There is a persistent myth that science and religion are historical opponents — the Roman church pulls out big guns when a scientist appears. In fact, science itself wasn’t even a respectable “profession” until the 18th century — really, the 19th — and to this day scientists are just as likely to be religious as anybody else. Newton, Kepler, Boyle, Darwin, even Galileo — they all believed in God.
Yet I know at the Cranbrook Academy for Boys, where I misspent by youth, I was told that the Catholic Church martyred Galileo and the Scopes Monkey Trial was typical of the church-truth relationship.

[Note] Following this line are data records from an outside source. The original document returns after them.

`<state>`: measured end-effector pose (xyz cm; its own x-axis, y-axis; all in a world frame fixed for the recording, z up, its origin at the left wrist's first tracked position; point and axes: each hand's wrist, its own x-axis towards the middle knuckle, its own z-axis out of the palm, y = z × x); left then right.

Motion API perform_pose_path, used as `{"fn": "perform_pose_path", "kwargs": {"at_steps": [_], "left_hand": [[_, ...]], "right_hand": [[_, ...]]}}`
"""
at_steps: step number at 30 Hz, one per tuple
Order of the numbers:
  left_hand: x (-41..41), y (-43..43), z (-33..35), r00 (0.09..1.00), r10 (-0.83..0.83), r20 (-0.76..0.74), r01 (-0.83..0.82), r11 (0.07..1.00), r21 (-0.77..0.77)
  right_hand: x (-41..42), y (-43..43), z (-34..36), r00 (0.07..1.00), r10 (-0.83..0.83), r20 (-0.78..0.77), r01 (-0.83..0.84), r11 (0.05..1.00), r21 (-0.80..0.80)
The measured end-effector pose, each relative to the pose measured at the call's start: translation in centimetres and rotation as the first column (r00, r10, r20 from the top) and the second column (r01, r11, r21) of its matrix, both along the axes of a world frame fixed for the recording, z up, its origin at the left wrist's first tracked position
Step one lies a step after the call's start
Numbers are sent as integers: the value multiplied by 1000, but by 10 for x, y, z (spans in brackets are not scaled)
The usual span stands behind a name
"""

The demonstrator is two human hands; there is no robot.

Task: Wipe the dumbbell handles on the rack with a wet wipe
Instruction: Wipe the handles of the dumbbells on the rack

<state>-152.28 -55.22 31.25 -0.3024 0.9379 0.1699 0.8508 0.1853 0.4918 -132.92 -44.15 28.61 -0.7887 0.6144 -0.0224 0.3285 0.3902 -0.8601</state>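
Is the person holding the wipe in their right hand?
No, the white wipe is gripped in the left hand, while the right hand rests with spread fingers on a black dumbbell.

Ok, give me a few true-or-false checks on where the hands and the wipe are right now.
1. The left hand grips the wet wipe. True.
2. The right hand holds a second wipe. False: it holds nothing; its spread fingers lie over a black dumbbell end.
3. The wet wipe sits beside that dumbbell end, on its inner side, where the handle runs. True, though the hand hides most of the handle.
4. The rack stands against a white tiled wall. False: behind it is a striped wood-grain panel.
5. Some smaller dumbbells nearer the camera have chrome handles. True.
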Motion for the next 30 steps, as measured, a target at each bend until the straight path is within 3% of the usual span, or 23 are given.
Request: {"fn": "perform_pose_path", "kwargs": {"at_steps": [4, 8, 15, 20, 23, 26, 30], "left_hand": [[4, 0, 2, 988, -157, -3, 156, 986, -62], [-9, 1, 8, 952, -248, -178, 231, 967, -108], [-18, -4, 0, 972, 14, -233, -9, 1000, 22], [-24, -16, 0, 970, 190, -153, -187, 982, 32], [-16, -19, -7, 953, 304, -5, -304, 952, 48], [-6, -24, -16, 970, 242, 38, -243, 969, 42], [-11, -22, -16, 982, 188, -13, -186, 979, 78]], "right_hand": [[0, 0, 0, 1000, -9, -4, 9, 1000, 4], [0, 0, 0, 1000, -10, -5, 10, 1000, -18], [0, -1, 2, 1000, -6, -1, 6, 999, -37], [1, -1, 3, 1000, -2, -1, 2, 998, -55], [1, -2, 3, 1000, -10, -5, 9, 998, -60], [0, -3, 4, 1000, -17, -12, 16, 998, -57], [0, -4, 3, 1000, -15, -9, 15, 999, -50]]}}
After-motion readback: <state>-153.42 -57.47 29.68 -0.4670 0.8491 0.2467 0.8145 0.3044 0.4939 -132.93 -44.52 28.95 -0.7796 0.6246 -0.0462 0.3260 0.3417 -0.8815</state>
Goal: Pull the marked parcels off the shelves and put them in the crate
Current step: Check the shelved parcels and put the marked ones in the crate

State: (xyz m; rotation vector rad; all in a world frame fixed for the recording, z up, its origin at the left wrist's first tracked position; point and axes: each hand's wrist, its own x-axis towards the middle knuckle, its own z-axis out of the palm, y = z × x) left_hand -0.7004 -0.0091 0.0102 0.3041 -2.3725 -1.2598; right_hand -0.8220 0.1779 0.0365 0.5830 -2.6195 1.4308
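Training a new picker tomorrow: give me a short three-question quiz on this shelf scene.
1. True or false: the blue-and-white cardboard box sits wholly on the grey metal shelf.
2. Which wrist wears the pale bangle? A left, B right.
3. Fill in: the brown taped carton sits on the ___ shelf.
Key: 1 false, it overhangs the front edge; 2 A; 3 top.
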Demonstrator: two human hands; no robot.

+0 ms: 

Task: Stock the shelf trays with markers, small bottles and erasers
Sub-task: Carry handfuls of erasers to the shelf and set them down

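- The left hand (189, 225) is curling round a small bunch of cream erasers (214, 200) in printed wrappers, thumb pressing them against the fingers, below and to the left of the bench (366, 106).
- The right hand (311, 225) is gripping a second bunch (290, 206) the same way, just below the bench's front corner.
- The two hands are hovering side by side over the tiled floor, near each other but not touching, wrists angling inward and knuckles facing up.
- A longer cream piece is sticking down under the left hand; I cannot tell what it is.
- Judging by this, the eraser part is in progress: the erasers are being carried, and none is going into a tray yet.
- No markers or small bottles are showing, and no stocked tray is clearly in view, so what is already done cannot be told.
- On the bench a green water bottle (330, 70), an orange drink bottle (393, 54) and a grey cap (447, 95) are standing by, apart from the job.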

“Studies have shown that Christianity has often nurtured and encouraged scientific endeavour, while at other times the two have co-existed without either tension or attempts at harmonization. If Galileo and the Scopes trial come to mind as examples of conflict, they were the exceptions rather than the rule.” — Gary Ferngren, “Science & Religion” (p.ix)

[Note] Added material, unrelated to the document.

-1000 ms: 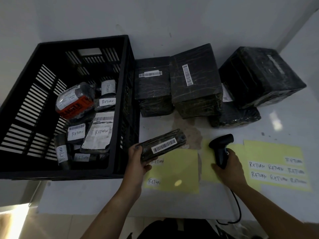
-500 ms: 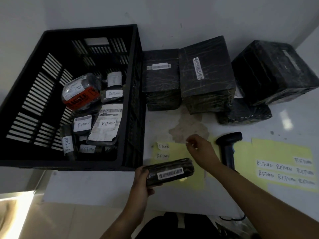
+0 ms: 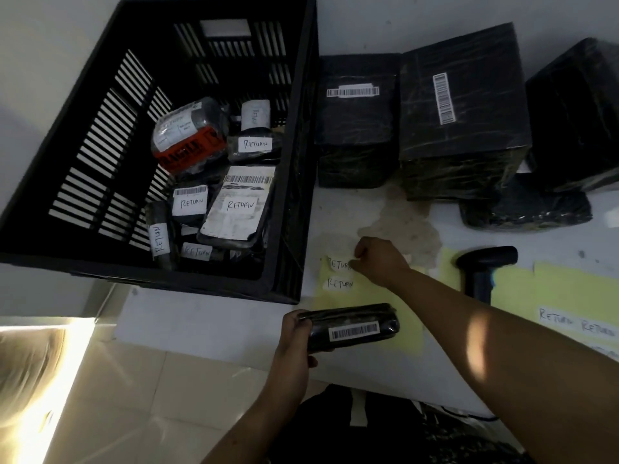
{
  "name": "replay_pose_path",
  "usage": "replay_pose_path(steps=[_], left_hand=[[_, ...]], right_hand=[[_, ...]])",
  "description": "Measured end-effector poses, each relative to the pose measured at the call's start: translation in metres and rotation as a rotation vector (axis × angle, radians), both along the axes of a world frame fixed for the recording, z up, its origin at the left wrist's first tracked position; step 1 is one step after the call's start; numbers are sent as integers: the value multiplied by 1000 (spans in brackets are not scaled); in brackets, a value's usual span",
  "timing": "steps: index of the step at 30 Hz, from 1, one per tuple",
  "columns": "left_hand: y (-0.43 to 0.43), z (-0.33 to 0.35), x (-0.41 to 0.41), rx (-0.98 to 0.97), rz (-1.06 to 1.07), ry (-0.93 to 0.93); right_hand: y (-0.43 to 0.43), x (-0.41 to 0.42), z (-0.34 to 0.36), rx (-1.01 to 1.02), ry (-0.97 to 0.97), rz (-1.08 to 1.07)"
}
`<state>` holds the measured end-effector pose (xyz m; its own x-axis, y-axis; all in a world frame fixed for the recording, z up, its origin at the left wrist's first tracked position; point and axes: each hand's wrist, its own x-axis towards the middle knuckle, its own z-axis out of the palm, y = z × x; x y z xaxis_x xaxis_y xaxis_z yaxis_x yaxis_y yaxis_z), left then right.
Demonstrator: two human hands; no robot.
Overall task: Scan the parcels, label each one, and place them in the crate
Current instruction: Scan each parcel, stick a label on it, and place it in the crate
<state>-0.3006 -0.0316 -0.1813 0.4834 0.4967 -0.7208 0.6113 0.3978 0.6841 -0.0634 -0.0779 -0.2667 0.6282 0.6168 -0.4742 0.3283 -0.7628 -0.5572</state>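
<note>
Two hands are in use. My left hand [image 3: 294, 333] grips the slim black parcel [image 3: 351, 326] by its left end, barcode up, over the near edge of the worktop [image 3: 201, 316], just in front of the crate [image 3: 134, 267]. My right hand [image 3: 378, 259], fingers curled together, pinches the upper RETURN label [image 3: 338, 263] on the yellow backing sheet [image 3: 361, 296]. The barcode scanner [image 3: 482, 272] rests on the worktop to the right, untouched. Labelled parcels [image 3: 234, 209] lie inside the crate.

**One head-worn view**

A single wide-angle camera looks forward and down from the person's head, close above the bench [image 3: 207, 316]. The crate [image 3: 134, 267] fills the upper left, and both forearms [image 3: 502, 346] enter from the bottom edge.
</note>
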Motion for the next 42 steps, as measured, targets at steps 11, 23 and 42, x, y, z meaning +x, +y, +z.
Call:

No, the myth of warfare is just that: a story, written by a person, that went viral and spun out of control until it found its way into textbooks (since revised). Unlike other myths, in the case of this so-called Conflict Thesis, we actually know the writer.
Hola, John William Draper! Draper was an English minister’s son — see trouble a-comin?! — who studied chemistry and emigrated to Virginia in the 1830s, and later became a chemistry professor at New York University. He claimed to have taken the first photograph of a person ever (his sister) and the first photo of the surface of the moon.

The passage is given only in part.